DIRECTIONS –
Each line in the listing below that contains "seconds" should be returned.

TASK INPUTS –
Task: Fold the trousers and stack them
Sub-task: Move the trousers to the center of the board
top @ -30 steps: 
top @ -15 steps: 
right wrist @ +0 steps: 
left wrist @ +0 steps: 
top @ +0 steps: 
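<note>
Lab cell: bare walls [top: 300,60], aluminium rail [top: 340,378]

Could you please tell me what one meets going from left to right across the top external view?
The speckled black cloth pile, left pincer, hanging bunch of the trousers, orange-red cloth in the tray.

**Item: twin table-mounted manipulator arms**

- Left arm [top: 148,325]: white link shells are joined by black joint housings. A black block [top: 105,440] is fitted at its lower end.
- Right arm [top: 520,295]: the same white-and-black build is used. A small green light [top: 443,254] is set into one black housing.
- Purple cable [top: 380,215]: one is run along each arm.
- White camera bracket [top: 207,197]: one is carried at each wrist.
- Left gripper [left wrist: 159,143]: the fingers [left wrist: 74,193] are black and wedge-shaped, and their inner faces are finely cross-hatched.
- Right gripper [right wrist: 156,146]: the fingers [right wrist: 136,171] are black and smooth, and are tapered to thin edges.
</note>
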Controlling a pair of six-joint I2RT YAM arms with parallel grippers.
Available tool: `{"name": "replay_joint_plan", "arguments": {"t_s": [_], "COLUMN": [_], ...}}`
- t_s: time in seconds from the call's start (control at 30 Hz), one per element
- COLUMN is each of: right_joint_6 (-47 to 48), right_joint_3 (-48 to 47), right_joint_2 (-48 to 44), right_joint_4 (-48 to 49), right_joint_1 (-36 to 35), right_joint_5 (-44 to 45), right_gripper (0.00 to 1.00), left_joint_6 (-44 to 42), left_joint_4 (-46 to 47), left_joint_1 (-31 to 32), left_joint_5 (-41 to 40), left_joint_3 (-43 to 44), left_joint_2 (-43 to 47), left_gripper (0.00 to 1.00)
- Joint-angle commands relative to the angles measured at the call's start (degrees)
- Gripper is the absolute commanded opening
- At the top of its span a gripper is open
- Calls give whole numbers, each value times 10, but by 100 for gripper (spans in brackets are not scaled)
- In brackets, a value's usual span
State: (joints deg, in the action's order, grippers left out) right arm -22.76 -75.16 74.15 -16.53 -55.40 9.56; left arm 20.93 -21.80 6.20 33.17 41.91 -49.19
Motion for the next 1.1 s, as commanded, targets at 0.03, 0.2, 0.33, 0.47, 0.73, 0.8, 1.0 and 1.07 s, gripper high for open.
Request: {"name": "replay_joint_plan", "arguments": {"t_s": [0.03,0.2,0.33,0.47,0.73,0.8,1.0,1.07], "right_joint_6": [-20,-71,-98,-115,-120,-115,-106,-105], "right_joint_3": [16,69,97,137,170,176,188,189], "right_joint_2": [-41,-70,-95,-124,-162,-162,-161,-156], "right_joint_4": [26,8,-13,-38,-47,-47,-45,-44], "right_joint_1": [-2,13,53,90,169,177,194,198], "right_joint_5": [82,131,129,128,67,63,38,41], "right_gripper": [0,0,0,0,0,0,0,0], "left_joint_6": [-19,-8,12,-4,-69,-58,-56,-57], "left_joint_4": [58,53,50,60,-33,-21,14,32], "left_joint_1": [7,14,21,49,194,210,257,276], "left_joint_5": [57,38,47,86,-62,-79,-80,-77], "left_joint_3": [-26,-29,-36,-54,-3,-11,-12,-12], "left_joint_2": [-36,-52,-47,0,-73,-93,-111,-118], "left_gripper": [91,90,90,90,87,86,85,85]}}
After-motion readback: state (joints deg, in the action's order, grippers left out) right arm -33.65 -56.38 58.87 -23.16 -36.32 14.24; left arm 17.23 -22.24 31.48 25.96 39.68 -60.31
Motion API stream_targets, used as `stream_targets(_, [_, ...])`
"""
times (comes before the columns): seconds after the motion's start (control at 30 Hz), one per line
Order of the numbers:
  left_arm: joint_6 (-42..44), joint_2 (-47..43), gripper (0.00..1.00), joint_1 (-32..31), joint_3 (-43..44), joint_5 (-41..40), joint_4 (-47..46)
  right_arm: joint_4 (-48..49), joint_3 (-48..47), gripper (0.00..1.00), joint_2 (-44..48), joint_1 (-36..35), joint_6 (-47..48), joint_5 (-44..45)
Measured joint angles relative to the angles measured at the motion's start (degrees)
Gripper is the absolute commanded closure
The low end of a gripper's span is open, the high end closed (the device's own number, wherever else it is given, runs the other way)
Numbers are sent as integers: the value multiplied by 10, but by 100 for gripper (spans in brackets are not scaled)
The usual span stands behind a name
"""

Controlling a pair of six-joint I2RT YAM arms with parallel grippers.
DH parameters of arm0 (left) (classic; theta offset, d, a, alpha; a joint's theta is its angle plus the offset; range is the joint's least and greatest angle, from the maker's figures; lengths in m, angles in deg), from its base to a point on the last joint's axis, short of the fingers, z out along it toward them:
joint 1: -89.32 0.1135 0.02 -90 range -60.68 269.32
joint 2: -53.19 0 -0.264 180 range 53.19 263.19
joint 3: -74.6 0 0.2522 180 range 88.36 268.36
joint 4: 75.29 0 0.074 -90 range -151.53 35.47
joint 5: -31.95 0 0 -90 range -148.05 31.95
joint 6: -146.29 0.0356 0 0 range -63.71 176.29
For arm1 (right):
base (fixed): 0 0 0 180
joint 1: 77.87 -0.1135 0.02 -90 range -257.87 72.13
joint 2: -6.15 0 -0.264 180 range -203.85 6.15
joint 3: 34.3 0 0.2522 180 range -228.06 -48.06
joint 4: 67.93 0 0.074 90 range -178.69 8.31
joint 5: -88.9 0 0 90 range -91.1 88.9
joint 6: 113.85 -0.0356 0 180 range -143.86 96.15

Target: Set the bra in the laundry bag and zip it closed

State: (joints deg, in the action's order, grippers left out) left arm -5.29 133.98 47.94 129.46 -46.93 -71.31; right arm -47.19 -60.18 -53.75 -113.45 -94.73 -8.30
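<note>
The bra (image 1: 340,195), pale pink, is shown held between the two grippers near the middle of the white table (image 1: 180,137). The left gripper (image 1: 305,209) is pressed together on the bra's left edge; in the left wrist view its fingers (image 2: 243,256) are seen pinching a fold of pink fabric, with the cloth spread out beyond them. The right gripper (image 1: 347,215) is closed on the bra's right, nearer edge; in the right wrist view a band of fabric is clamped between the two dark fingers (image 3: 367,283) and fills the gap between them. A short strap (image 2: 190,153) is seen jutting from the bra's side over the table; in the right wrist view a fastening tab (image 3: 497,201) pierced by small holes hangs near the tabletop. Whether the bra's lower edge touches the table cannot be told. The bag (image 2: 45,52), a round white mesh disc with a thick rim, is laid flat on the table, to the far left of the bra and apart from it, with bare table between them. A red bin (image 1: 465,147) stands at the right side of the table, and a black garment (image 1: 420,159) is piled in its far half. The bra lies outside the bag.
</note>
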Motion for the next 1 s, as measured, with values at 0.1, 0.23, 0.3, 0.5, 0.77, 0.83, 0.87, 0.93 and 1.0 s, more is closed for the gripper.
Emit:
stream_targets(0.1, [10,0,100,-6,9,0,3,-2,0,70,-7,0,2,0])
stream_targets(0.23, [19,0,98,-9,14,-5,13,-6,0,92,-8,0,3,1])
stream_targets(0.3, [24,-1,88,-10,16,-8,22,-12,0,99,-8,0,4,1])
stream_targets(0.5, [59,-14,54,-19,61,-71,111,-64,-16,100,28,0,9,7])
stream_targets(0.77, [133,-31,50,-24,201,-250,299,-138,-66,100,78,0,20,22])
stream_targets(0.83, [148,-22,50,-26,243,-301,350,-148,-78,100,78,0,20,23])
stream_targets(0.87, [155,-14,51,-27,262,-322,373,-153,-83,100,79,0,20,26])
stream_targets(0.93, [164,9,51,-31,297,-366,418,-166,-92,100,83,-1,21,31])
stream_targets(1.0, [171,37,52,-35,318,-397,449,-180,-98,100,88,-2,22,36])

OUTPUT FOR THIS EXERCISE –
- t_s: time in seconds from the call's start (control at 30 Hz), one per element
times (comes before the columns): seconds after the motion's start (control at 30 Hz), one per line

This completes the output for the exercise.